Во имя чего средневековые устои должны быть расшатаны? В чем позитивная программа Бруно и Рабле?
Эта программа - независимость разума. Рационалистическая программа? На этот вопрос трудно ответить. Единой формулой, без оговорок, по-видимому, невозможно. При всех своих поэтических фантазиях, алогических арабесках изложения, при весьма ощутимом {189} расстоянии между идеями Бруно и классическим рационализмом Декарта творчество итальянского мыслителя было пронизано интуитивным предвосхищением той рационалистической картины мира, которая была нарисована в XVII в. С другой стороны, искусство Рабле также пронизано таким предвосхищением.
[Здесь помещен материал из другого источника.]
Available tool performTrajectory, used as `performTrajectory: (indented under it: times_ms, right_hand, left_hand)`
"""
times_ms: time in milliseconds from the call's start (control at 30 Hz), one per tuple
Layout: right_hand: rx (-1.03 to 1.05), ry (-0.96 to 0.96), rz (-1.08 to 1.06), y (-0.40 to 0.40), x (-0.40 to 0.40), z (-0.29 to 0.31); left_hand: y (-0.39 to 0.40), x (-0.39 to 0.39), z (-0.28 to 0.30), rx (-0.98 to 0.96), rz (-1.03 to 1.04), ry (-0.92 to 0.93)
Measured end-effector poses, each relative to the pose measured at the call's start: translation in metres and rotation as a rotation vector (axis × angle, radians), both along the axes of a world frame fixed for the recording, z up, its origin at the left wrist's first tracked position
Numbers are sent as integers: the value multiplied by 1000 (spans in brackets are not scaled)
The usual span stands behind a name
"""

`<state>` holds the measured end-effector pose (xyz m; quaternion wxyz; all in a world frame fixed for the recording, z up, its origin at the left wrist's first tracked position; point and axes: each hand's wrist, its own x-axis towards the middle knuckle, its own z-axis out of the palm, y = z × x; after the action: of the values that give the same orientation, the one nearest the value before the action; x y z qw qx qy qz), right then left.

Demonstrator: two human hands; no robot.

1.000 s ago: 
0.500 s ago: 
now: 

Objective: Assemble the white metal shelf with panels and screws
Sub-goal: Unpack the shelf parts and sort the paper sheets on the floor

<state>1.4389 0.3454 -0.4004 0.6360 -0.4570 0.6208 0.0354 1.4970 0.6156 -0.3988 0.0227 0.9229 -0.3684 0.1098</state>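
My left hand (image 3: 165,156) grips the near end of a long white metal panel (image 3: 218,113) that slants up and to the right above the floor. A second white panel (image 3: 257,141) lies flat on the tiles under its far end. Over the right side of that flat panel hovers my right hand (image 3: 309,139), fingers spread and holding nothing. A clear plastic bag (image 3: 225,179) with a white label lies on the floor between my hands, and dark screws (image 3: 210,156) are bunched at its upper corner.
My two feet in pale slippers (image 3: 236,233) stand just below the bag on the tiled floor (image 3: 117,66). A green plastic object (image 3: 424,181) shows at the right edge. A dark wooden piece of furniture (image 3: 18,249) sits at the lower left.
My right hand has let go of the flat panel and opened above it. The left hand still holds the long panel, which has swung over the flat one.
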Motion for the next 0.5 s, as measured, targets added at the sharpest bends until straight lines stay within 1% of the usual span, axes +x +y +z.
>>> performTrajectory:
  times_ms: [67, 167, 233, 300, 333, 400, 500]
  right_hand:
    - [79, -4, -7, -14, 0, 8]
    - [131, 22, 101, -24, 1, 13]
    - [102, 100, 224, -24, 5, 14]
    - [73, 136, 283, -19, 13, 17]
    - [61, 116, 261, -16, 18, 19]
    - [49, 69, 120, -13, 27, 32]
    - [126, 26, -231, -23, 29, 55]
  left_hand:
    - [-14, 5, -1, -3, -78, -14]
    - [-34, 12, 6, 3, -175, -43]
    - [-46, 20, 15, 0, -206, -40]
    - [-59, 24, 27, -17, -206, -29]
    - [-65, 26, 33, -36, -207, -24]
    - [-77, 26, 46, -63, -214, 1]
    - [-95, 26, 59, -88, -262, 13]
Констатация связи стиля Бруно с "карнавальной" традицией устраняет некоторые оценки, высказанные в свое время Ольшки. Первая состоит в так называемой "безудержной сатире" Бруно. Ольшки ставит ее в упрек мыслителю и считает выражением его индивидуальных особенностей. "По грубому реализму, по карикатурному упрощению характеров и по тематике мотивов сатира Бруно носит тот же характер, что и его комедия. Она отличается едкостью, болтливостью, импульсивностью и почти никогда не носит иронического или насмешливого, веселого и юмористического характера; словом, она является подлинным выражением натуры Бруно.. ."1
Но сатира Бруно именно тем, что кажется Ольшки грубостью, выражает свою связь с историей мысли, свое внеличное значение. Нужно только учесть то направление мысли, которое проходило, подобно подземному потоку, под явным, зрительным "верхним" потоком гуманистической литературы Чинквеченто. Этот подземный поток народного издевательства над педантами и "агеластами" (т. е. людьми, не умеющими смеяться) выражал более общую тенденцию, но выражал ее не столько прямым и явным смыслом сатирических и обличительных периодов, сколько поэтикой - подбором эпитетов, снижением традиционных понятий с помощью стилистических бурлесков, нарочитым смешением стилей, диалектов, языков.
Возьмем начало пролога к "Пиру на пепле", строки, где Бруно обещает де Мовисьеру возможность быть "софистом с Аристотелем; философом с Пифагором; смеющимся с Демокритом, плачущим с Гераклитом" 2.
После этих строк идет вполне раблезианское нагромождение причудливых эпитетов. Но не это здесь наиболее интересно. "Карнавальные" жанры, ставшие истоками стиля Рабле, характеризовались нагромождением бытовых, пиршественных, бранных, физиологических эпитетов в причудливых сочетаниях с религиозными. Такое сочетание снижало последние и дезорганизовывало всю средневековую иерархию понятий.
У Бруно {190} мы встречаем несколько иную стилевую особенность. Он смешивает и нагромождает гуманистические реминисценции, так что снижается содержание упоминаемых философских направлений, он смешивает обрывки силлогизмов с бранными эпитетами, воспоминаниями, метафорами, макароническими пародиями. Все это приводит не только к некоторому логическому выводу, но и к психологическому эффекту, к дискредитации гуманистического педантизма и еще больше к дискредитации богословской схоластики и канонизированного перипатетизма. Если иметь в виду, что понятия и намеки, которые считались позже непристойными и грубыми, в XVI в. еще не потеряли публицистического звучания, то грубость сатиры Бруно нужно рассматривать как существенную компоненту его идейной задачи.
Таким образом, грубая сатира, карнавализирующая схоластику и педантичную эрудицию, вытекает не из личных особенностей Бруно (во всяком случае не только из личных), а из логики и психологического подтекста идейной борьбы Чинквеченто; она становится не биографическим, а историко-научным фактом.
То же можно сказать об отмеченных Ольшки автобиографических вкраплениях в полемическую и дидактическую ткань диалогов. Логическое мышление в собственном смысле теряет личный характер: даже самому мыслителю оно кажется цепью однозначных, не зависящих от особенностей его психики выводов. Еще более это относится к стилю мышления экспериментальной науки; открытие ученого представляется ему описанием объективного процесса. Интуитивное мышление не объективируется в такой большой степени. Особенно если результаты интуиции должны не только дать образ истины, но и разрушить психологические препятствия для ее постижения. Таким образом, и указанная особенность "Диалогов" Бруно имеет не биографическое, а историческое значение.
Ольшки рассматривает издевательства и перуны против педантов в диалогах Бруно по преимуществу в биографическом и психологическом плане. Образ педанта - собирательный образ раздражавших Бруно противников. По-видимому, в основе такой, на наш взгляд, неправильной или во всяком случае неполной трактовки лежит несколько узкое определение культурной роли {191} появившихся в XVI в. сатирических пародий на латынь и педантов-латинистов.